== Work to complete ==
Write the entries below again, precisely as they appear.

== Recorded information ==

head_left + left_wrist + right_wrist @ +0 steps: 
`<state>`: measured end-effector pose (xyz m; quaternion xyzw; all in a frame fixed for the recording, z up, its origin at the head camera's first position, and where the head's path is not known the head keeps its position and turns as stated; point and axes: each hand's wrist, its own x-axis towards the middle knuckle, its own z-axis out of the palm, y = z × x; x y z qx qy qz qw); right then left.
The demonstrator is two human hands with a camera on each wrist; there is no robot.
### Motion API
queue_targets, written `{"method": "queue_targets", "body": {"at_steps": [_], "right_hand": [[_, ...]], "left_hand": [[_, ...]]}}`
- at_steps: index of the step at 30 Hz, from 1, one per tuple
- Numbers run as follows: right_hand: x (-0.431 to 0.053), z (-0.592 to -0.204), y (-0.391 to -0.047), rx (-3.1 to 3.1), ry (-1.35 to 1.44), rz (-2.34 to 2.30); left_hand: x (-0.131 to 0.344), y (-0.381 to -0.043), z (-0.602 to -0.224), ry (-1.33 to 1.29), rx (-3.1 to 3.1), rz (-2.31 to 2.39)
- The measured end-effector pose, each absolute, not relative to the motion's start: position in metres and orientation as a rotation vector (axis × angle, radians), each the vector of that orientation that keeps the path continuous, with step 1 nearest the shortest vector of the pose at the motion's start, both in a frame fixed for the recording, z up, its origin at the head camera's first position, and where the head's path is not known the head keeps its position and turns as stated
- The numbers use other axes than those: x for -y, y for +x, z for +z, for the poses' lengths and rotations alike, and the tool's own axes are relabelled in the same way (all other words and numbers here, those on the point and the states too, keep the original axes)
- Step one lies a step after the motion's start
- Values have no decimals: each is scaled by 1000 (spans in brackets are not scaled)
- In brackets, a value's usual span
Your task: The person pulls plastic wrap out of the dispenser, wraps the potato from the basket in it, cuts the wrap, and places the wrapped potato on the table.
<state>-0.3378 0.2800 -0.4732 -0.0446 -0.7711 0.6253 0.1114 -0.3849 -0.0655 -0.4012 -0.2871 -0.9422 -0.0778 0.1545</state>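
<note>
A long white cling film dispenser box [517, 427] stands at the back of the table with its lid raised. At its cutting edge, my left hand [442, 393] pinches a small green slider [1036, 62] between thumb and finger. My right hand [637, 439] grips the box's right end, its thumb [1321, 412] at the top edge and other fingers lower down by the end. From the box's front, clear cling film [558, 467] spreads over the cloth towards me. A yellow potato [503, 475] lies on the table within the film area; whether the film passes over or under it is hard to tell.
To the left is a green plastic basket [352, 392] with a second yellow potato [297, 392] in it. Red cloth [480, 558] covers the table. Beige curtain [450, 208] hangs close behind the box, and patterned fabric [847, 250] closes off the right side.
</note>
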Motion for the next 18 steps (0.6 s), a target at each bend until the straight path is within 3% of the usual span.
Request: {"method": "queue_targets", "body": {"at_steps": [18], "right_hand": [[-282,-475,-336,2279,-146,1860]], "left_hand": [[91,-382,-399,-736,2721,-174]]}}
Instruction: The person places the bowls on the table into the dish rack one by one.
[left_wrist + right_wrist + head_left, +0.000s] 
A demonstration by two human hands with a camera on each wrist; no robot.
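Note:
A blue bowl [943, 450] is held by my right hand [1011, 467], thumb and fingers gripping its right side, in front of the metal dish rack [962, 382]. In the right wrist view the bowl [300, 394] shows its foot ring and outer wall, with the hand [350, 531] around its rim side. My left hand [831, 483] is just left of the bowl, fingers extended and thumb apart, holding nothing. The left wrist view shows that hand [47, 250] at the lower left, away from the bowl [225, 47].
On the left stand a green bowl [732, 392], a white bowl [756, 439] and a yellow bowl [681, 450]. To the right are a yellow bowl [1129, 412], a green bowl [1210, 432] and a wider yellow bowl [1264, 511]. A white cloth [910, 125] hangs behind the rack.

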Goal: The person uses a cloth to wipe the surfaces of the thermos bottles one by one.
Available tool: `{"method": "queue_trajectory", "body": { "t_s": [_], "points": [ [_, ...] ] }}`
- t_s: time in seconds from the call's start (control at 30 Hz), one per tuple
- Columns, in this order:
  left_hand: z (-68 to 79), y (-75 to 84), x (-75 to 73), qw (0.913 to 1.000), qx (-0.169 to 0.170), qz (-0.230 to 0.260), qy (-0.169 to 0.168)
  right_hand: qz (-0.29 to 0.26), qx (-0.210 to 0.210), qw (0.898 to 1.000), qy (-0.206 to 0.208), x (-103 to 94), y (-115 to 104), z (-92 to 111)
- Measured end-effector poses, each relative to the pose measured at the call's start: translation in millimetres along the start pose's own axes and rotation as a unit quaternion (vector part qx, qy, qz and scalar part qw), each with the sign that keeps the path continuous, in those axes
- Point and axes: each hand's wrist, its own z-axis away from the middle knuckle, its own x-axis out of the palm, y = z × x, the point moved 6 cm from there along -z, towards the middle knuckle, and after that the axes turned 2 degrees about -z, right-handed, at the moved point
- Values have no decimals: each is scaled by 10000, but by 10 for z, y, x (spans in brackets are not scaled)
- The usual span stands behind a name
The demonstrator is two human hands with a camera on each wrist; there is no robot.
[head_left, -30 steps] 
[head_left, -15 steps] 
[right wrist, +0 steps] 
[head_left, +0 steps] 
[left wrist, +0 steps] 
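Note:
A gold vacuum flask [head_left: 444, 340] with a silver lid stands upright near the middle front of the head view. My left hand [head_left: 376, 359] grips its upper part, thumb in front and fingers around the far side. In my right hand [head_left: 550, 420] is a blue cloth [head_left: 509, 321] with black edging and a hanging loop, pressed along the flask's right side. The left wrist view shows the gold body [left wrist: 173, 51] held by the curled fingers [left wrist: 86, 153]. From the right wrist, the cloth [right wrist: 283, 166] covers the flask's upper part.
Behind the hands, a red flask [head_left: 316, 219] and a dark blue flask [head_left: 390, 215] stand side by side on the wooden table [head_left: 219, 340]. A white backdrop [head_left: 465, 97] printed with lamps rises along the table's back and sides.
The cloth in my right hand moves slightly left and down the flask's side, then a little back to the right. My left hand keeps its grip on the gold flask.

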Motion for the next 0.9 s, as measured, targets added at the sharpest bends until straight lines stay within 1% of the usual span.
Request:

== Exercise answer ==
head_left + left_wrist + right_wrist @ +0 steps: 
`<state>`: measured end-effector pose (xyz m; quaternion xyzw; all in a frame fixed for the recording, z up, its origin at the head camera's first position, and where the head's path is not known the head keeps its position and turns as stated; point and axes: each hand's wrist, its own x-axis towards the middle knuckle, its own z-axis out of the palm, y = z × x; x y z qx qy qz qw); right then left.
The demonstrator is two human hands with a camera on each wrist; there is no robot.
### Motion API
queue_targets, written `{"method": "queue_targets", "body": {"at_steps": [_], "right_hand": [[_, ...]], "left_hand": [[_, ...]]}}`
- at_steps: index of the step at 30 Hz, from 1, one per tuple
- Numbers run as follows: right_hand: x (-0.431 to 0.053), z (-0.592 to -0.204), y (-0.391 to -0.047), rx (-3.1 to 3.1), ry (-1.35 to 1.44), rz (-2.34 to 2.30); left_hand: x (-0.131 to 0.344), y (-0.381 to -0.043), z (-0.602 to -0.224), ry (-1.33 to 1.29), rx (-3.1 to 3.1), rz (-2.31 to 2.39)
- The measured end-effector pose, each absolute, not relative to the motion's start: position in metres and orientation as a rotation vector (axis × angle, radians), each the vector of that orientation that keeps the path continuous, with step 1 nearest the shortest vector of the pose at the motion's start, both in a frame fixed for the recording, z up, its origin at the head camera's first position, and where the head's path is not known the head keeps its position and turns as stated
- The numbers use other axes than those: x for -y, y for +x, z for +z, for the poses' lengths and rotations alike, and the tool's own axes are relabelled in the same way (all other words and numbers here, those on the point and the states too, keep the original axes)
- Step one lies a step after the motion's start
- Values have no decimals: each is scaled by 1000 (spans in brackets are not scaled)
- In brackets, a value's usual span
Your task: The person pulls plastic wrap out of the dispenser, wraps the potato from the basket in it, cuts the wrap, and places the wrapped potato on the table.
<state>-0.3378 0.2800 -0.4732 -0.0446 -0.7711 0.6253 0.1114 -0.3849 -0.0655 -0.4012 -0.2871 -0.9422 -0.0778 0.1545</state>
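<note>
A long white cling film dispenser box [517, 427] stands at the back of the table with its lid raised. At its cutting edge, my left hand [442, 393] pinches a small green slider [1036, 62] between thumb and finger. My right hand [637, 439] grips the box's right end, its thumb [1321, 412] at the top edge and other fingers lower down by the end. From the box's front, clear cling film [558, 467] spreads over the cloth towards me. A yellow potato [503, 475] lies on the table within the film area; whether the film passes over or under it is hard to tell.
To the left is a green plastic basket [352, 392] with a second yellow potato [297, 392] in it. Red cloth [480, 558] covers the table. Beige curtain [450, 208] hangs close behind the box, and patterned fabric [847, 250] closes off the right side.
</note>
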Motion for the next 18 steps (0.6 s), a target at each bend until the straight path is within 3% of the usual span.
Request: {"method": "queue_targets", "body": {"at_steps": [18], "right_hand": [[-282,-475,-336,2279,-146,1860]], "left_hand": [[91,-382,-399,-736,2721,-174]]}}
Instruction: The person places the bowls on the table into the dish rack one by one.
[left_wrist + right_wrist + head_left, +0.000s] 
A demonstration by two human hands with a camera on each wrist; no robot.
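Note:
A blue bowl [943, 450] is held by my right hand [1011, 467], thumb and fingers gripping its right side, in front of the metal dish rack [962, 382]. In the right wrist view the bowl [300, 394] shows its foot ring and outer wall, with the hand [350, 531] around its rim side. My left hand [831, 483] is just left of the bowl, fingers extended and thumb apart, holding nothing. The left wrist view shows that hand [47, 250] at the lower left, away from the bowl [225, 47].
On the left stand a green bowl [732, 392], a white bowl [756, 439] and a yellow bowl [681, 450]. To the right are a yellow bowl [1129, 412], a green bowl [1210, 432] and a wider yellow bowl [1264, 511]. A white cloth [910, 125] hangs behind the rack.
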
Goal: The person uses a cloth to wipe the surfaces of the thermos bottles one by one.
Available tool: `{"method": "queue_trajectory", "body": { "t_s": [_], "points": [ [_, ...] ] }}`
- t_s: time in seconds from the call's start (control at 30 Hz), one per tuple
- Columns, in this order:
  left_hand: z (-68 to 79), y (-75 to 84), x (-75 to 73), qw (0.913 to 1.000), qx (-0.169 to 0.170), qz (-0.230 to 0.260), qy (-0.169 to 0.168)
  right_hand: qz (-0.29 to 0.26), qx (-0.210 to 0.210), qw (0.898 to 1.000), qy (-0.206 to 0.208), x (-103 to 94), y (-115 to 104), z (-92 to 111)
- Measured end-effector poses, each relative to the pose measured at the call's start: translation in millimetres along the start pose's own axes and rotation as a unit quaternion (vector part qx, qy, qz and scalar part qw), each with the sign that keeps the path continuous, in those axes
- Point and axes: each hand's wrist, its own z-axis away from the middle knuckle, its own x-axis out of the palm, y = z × x, the point moved 6 cm from there along -z, towards the middle knuckle, and after that the axes turned 2 degrees about -z, right-handed, at the moved point
- Values have no decimals: each is scaled by 10000, but by 10 for z, y, x (spans in brackets are not scaled)
- The usual span stands behind a name
The demonstrator is two human hands with a camera on each wrist; there is no robot.
[head_left, -30 steps] 
[head_left, -15 steps] 
[right wrist, +0 steps] 
[head_left, +0 steps] 
[left wrist, +0 steps] 
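Note:
A gold vacuum flask [head_left: 444, 340] with a silver lid stands upright near the middle front of the head view. My left hand [head_left: 376, 359] grips its upper part, thumb in front and fingers around the far side. In my right hand [head_left: 550, 420] is a blue cloth [head_left: 509, 321] with black edging and a hanging loop, pressed along the flask's right side. The left wrist view shows the gold body [left wrist: 173, 51] held by the curled fingers [left wrist: 86, 153]. From the right wrist, the cloth [right wrist: 283, 166] covers the flask's upper part.
Behind the hands, a red flask [head_left: 316, 219] and a dark blue flask [head_left: 390, 215] stand side by side on the wooden table [head_left: 219, 340]. A white backdrop [head_left: 465, 97] printed with lamps rises along the table's back and sides.
The cloth in my right hand moves slightly left and down the flask's side, then a little back to the right. My left hand keeps its grip on the gold flask.
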
Motion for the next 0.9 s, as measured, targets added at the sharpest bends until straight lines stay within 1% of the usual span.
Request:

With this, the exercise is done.